YOUR GOAL >> Using the material below, copy every line where "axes" appears.

SOURCE MATERIAL >>
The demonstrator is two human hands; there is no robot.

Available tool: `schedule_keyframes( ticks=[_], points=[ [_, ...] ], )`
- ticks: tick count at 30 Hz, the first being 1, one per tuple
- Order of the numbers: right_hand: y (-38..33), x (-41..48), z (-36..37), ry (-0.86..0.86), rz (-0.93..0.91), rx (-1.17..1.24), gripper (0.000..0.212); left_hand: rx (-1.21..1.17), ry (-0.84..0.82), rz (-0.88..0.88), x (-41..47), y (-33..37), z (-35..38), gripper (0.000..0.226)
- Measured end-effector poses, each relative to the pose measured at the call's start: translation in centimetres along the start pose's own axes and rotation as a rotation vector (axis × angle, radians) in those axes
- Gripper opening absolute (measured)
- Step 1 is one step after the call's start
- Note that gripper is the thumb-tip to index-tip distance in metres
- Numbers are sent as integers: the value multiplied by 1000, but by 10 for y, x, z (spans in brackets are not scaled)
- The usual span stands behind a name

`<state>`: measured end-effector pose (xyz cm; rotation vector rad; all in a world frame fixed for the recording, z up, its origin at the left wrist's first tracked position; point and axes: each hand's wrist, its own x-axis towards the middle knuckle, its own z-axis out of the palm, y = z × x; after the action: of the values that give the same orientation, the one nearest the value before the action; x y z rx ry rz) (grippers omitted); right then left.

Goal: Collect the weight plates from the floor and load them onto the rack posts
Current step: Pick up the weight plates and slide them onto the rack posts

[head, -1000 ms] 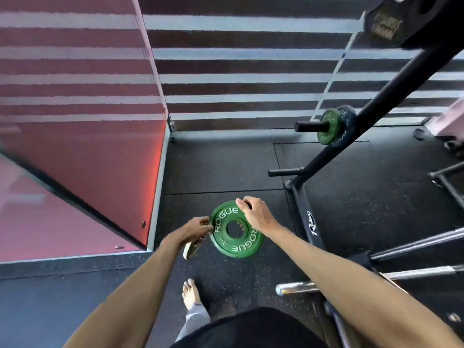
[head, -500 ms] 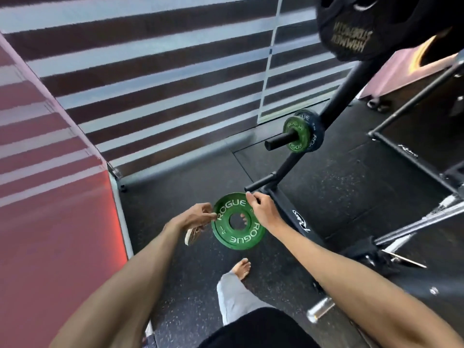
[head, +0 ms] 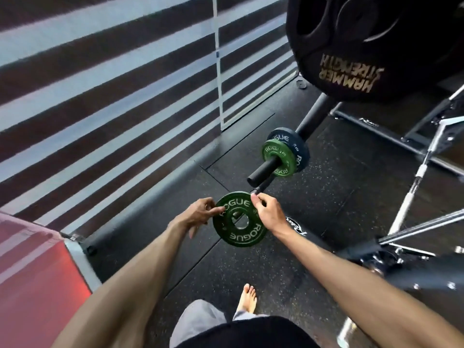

OUTPUT BELOW >>
- Measured end-effector poses, each relative to the pose measured at the call's start: translation in centimetres along the start pose's own axes and rotation as a rotation vector (axis × angle, radians) in those axes
`<state>`: measured end-effector pose (xyz cm; rotation vector rad; all in a world frame fixed for the recording, z up, its origin at the left wrist's first tracked position; point and axes: each hand's wrist, its own x-axis towards the middle knuckle, its own z-axis out of the palm, y = z × x; after the action: of the values that give the same orientation, the one nearest the value before the action; x y z rx ry rz) (grippers omitted); right then left.

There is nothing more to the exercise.